Your task is to find every line in the records that holds the string "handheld" and copy it.

:: Extracted records

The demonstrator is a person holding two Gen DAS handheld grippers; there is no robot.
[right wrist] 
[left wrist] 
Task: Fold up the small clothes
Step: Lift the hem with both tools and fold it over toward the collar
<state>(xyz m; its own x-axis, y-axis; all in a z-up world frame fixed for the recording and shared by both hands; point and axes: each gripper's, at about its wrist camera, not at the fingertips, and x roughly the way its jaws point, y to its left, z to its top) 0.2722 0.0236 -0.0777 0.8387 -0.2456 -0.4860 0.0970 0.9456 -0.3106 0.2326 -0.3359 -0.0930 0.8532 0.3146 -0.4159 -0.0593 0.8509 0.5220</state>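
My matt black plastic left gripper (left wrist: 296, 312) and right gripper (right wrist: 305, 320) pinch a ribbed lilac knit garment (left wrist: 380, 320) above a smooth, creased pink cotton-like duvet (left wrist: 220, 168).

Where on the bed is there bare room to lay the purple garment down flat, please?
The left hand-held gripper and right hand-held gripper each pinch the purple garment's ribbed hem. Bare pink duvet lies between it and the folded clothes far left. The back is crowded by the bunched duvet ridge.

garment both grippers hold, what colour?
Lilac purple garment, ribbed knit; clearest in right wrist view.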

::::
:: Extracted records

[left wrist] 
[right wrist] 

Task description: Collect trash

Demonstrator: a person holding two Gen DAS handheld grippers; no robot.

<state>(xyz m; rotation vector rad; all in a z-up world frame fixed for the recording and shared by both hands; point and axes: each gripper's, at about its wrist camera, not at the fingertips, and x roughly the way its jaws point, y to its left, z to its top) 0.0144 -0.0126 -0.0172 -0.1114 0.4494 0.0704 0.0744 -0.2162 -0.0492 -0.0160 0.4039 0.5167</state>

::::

** Output for this exercise **
The demonstrator is a person holding two Gen DAS handheld grippers; there is no robot.
Demonstrator: a person holding two Gen DAS handheld grippers; no robot.

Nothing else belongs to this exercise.